* INSTRUCTIONS FOR THE TASK: Would you restate all the data that follows, word for word?

-=-=-=-=-

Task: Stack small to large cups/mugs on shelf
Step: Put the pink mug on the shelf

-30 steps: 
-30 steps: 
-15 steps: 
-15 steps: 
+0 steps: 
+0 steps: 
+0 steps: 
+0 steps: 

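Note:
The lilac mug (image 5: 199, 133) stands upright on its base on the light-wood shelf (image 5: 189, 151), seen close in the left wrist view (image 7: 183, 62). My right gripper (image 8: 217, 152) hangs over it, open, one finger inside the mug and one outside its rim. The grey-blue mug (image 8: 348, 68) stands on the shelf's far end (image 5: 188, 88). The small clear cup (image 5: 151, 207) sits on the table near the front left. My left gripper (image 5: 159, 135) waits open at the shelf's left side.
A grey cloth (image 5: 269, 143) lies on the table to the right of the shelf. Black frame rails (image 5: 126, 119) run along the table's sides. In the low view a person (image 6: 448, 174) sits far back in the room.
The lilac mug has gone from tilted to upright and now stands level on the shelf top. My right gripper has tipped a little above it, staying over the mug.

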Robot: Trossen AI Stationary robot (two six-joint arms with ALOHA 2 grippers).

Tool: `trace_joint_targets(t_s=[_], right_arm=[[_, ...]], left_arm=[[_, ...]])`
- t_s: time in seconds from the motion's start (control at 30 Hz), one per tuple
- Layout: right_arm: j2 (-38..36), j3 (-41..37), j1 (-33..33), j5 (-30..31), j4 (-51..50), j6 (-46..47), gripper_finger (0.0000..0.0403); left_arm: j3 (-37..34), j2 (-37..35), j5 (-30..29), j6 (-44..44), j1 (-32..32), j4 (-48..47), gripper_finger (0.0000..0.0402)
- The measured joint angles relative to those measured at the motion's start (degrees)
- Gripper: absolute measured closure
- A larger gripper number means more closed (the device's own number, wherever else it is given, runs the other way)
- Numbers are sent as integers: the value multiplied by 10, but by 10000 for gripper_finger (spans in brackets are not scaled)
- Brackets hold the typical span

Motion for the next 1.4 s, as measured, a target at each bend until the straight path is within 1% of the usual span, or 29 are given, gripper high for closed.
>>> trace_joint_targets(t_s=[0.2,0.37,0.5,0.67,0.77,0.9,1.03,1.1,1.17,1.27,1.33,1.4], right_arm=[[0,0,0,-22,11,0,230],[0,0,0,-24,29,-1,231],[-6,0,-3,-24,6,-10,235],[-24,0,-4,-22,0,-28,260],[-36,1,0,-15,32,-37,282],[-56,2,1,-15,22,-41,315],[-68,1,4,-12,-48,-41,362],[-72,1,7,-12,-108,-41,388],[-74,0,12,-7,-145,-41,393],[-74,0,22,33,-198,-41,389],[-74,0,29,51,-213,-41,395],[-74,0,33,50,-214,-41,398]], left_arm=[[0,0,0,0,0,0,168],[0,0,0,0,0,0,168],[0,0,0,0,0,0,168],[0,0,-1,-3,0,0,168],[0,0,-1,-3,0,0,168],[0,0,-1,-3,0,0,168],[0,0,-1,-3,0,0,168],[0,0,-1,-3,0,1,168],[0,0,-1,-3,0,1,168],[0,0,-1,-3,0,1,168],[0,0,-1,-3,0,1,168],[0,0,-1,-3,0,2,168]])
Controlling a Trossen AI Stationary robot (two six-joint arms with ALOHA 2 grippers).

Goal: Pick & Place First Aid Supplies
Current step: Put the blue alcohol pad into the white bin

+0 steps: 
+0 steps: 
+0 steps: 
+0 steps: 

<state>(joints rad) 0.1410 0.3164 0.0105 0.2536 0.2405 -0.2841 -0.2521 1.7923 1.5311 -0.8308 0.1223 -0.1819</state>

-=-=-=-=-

* YOUR RESPONSE:
Task: Stack small to large cups/mugs on shelf
Step: Put the pink mug on the shelf

-30 steps: 
-30 steps: 
-15 steps: 
-15 steps: 
+0 steps: 
+0 steps: 
+0 steps: 
+0 steps: 

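Note:
The lilac mug (image 5: 199, 133) stands upright on its base on the light-wood shelf (image 5: 189, 151), seen close in the left wrist view (image 7: 183, 62). My right gripper (image 8: 217, 152) hangs over it, open, one finger inside the mug and one outside its rim. The grey-blue mug (image 8: 348, 68) stands on the shelf's far end (image 5: 188, 88). The small clear cup (image 5: 151, 207) sits on the table near the front left. My left gripper (image 5: 159, 135) waits open at the shelf's left side.
A grey cloth (image 5: 269, 143) lies on the table to the right of the shelf. Black frame rails (image 5: 126, 119) run along the table's sides. In the low view a person (image 6: 448, 174) sits far back in the room.
The lilac mug has gone from tilted to upright and now stands level on the shelf top. My right gripper has tipped a little above it, staying over the mug.
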
Robot: Trossen AI Stationary robot (two six-joint arms with ALOHA 2 grippers).

Tool: `trace_joint_targets(t_s=[_], right_arm=[[_, ...]], left_arm=[[_, ...]])`
- t_s: time in seconds from the motion's start (control at 30 Hz), one per tuple
- Layout: right_arm: j2 (-38..36), j3 (-41..37), j1 (-33..33), j5 (-30..31), j4 (-51..50), j6 (-46..47), gripper_finger (0.0000..0.0403); left_arm: j3 (-37..34), j2 (-37..35), j5 (-30..29), j6 (-44..44), j1 (-32..32), j4 (-48..47), gripper_finger (0.0000..0.0402)
- The measured joint angles relative to those measured at the motion's start (degrees)
- Gripper: absolute measured closure
- A larger gripper number means more closed (the device's own number, wherever else it is given, runs the other way)
- Numbers are sent as integers: the value multiplied by 10, but by 10000 for gripper_finger (spans in brackets are not scaled)
- Brackets hold the typical span

Motion for the next 1.4 s, as measured, a target at each bend until the straight path is within 1% of the usual span, or 29 are given, gripper high for closed.
>>> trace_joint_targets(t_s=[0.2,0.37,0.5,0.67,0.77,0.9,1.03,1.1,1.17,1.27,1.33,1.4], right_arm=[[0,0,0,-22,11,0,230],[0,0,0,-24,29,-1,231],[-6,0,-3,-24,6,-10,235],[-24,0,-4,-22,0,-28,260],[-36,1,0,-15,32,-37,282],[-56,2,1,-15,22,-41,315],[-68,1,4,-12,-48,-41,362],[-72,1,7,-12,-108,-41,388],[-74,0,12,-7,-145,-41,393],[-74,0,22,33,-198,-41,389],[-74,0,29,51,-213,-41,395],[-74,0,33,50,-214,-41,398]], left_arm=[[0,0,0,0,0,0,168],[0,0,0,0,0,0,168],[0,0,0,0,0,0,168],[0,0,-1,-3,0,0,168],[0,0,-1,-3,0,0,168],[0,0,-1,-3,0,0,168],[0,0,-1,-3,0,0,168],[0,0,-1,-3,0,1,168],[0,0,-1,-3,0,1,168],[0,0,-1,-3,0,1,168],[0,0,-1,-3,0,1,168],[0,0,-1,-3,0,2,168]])
Controlling a Trossen AI Stationary robot (two six-joint arms with ALOHA 2 grippers).

Goal: Pick & Place First Aid Supplies
Current step: Put the blue alcohol pad into the white bin

+0 steps: 
+0 steps: 
+0 steps: 
+0 steps: 

<state>(joints rad) 0.1410 0.3164 0.0105 0.2536 0.2405 -0.2841 -0.2521 1.7923 1.5311 -0.8308 0.1223 -0.1819</state>

There is nothing further to add to the answer.